Coaching bedeutet die Auseinandersetzung mit beruflichen Problemen wie z.B. Durchsetzungsproblemen, Fragen beruflicher Umorientierung, Führungskompetenzen, Konfliktstrategien, Fragen des Selbstmanagement und der Selbstregulation.
Anlässe können sein: Unzufriedenheit im Job, Konflikte am Arbeitsplatz, Durchsetzungsprobleme, Berufsfindungsschwierigkeiten u.ä.

Man arbeitet praktisch-pragmatisch.
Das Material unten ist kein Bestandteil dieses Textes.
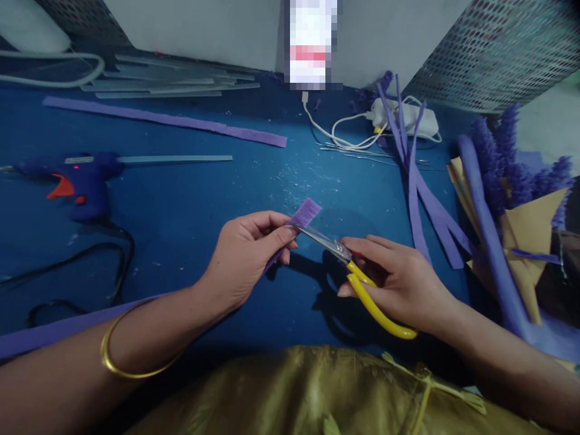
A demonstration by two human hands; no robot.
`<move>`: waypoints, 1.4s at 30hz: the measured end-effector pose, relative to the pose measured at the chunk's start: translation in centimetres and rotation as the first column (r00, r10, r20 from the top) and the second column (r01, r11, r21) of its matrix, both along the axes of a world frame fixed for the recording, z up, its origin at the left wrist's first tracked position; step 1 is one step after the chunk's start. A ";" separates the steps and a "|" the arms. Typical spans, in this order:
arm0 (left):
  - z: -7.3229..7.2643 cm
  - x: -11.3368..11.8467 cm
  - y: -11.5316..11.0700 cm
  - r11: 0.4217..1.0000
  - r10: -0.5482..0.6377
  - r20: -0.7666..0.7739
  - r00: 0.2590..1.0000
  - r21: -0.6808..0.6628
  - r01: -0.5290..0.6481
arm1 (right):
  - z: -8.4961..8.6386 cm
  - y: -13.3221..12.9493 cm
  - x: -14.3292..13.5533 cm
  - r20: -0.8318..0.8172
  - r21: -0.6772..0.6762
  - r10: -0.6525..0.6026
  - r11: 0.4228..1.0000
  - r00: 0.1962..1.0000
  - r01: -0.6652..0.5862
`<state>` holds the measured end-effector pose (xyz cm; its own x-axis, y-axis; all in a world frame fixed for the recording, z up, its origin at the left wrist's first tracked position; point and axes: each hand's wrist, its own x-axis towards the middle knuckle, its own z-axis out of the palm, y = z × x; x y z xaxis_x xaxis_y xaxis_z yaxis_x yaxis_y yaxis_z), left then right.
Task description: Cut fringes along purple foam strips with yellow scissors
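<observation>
Between its thumb and fingers, my left hand (254, 254) pinches a purple paper strip (307, 211). The strip's upper end sticks out past the fingertips and shows fine parallel cuts like a fringe; its lower part hangs under the hand. Yellow-handled scissors (376, 302) are gripped in my right hand (399, 278). Their blades point to the left, and the tips meet the strip close to my left thumb. The far side of the right-hand fingers is partly hidden by the hand itself.
A blue hot glue gun (90, 181) with a glue stick lies at left, its black cord below. Behind lie a purple strip (167, 121) and clear glue sticks (172, 78). At right are more purple strips (412, 175), a white power strip (421, 118) and wrapped purple flowers (502, 163).
</observation>
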<state>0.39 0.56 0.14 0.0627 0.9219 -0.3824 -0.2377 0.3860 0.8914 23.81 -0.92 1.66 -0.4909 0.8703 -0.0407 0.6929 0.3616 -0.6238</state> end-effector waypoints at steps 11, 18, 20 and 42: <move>-0.3 0.0 -0.1 0.999 -0.018 0.002 1.000 0.026 0.018 | 0.1 0.1 0.5 0.019 0.047 0.066 0.997 0.998 -0.067; -0.3 -0.1 0.0 1.000 -0.022 0.039 0.999 0.016 0.021 | 0.2 0.0 0.5 0.032 0.084 0.075 0.993 0.997 -0.078; -0.3 -0.1 0.0 1.000 -0.019 0.048 0.999 0.010 0.019 | 0.2 0.0 0.5 0.027 0.081 0.078 0.993 0.997 -0.080; -0.2 -0.2 0.1 0.998 -0.067 0.060 0.996 0.021 0.066 | 0.1 0.0 0.4 -0.030 -0.020 0.062 0.998 0.998 -0.062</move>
<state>0.24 0.61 -0.07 0.1466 0.9221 -0.3582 -0.2665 0.3856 0.8834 24.18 -0.94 1.77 -0.5451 0.8373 -0.0436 0.6511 0.3900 -0.6511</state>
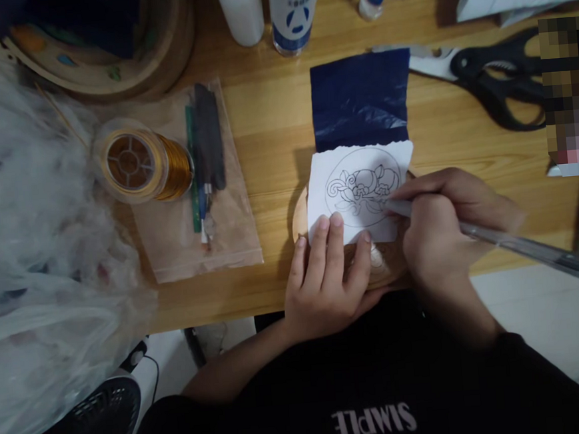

Der körperorientierte Ansatz unterstützt die neu gesteckten Ziele  und Ausrichtungen in Körpergefühl, Auftreten und Handeln ganzheitlich zu verankern.

Die eigene Präsenz ist immer verkörperte Präsenz. Das somatisch ausgerichtete Coaching unterstützt hier mehr eine gut verankerte verkörperte berufliche Identität  als  angestrengte mentale  Selbstsuggestion. Dabei kann  es auch um andere Lebensthemen gehen als rein berufliche, unter der Zuordnung des Coachings bleibt der Blickwinkel praktisch, lösungs – und handlungsorientiert  im Unterscheid zum offenen explorativen Therapieprozess.

Man vereinbart ein bestimmtes Stundenkontingent und arbeitet strukturiert und planvoll.